Posted on 11/23/2020 by wames

Deep phenotyping of myalgic encephalomyelitis/chronic fatigue syndrome in Japanese population, by Toshimori Kitami, Sanae Fukuda, Tamotsu Kato, Kouzi Yamaguti, Yasuhito Nakatomi, Emi Yamano, Yosky Kataoka, Kei Mizuno, Yuuri Tsuboi, Yasushi Kogo, Harukazu Suzuki, Masayoshi Itoh, Masaki Suimye Morioka, Hideya Kawaji, Haruhiko Koseki, Jun Kikuchi, Yoshihide Hayashizaki, Hiroshi Ohno, Hirohiko Kuratsune & Yasuyoshi Watanabe in Scientific Reports vol 10, no: 19933 (2020) 16 Nov 2020

 

Research abstract:

Myalgic encephalomyelitis/chronic fatigue syndrome (ME/CFS) is a complex and debilitating disease with no molecular diagnostics and no treatment options.

To identify potential markers of this illness, we profiled 48 patients and 52 controls for standard laboratory tests, plasma metabolomics, blood immuno-phenotyping and transcriptomics, and fecal microbiome analysis. Here, we identified a set of 26 potential molecular markers that distinguished ME/CFS patients from healthy controls. Monocyte number, microbiome abundance, and lipoprotein profiles appeared to be the most informative markers.
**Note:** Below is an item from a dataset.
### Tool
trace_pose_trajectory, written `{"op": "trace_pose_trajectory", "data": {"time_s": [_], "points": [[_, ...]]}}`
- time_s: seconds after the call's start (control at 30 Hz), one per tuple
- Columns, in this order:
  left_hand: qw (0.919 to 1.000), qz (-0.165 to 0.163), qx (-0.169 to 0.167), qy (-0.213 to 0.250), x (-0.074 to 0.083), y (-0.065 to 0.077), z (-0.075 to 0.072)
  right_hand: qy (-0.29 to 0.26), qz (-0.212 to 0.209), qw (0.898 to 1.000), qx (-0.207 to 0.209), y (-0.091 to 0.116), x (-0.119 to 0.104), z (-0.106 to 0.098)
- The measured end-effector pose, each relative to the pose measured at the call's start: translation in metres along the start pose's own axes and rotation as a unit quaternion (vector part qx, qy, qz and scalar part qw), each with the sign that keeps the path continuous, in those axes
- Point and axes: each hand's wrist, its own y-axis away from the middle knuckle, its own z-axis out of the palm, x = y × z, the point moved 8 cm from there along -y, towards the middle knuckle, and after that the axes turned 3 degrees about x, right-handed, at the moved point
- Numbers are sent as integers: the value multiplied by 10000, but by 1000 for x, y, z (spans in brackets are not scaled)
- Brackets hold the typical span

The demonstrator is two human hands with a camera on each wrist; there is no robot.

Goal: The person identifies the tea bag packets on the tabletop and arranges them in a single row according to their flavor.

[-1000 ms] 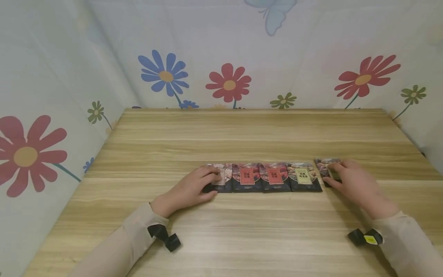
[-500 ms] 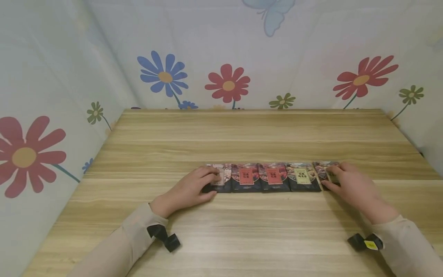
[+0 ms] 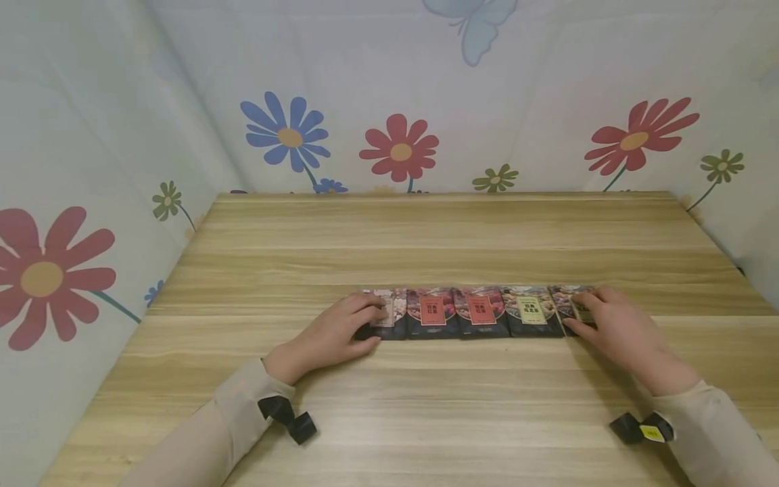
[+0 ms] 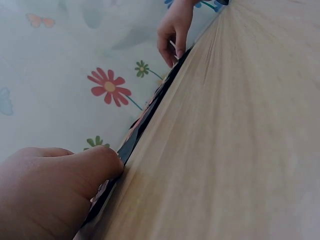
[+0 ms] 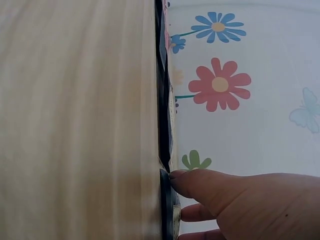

When we correlated these molecular changes to sleep and cognitive measurements of fatigue, we found that lipoprotein and microbiome profiles most closely correlated with sleep disruption while a different set of markers correlated with a cognitive parameter.

Sleep, lipoprotein, and microbiome changes occur early during the course of illness suggesting that these markers can be examined in a larger cohort for potential biomarker application. Our study points to a cluster of sleep-related molecular changes as a prominent feature of ME/CFS in our Japanese cohort.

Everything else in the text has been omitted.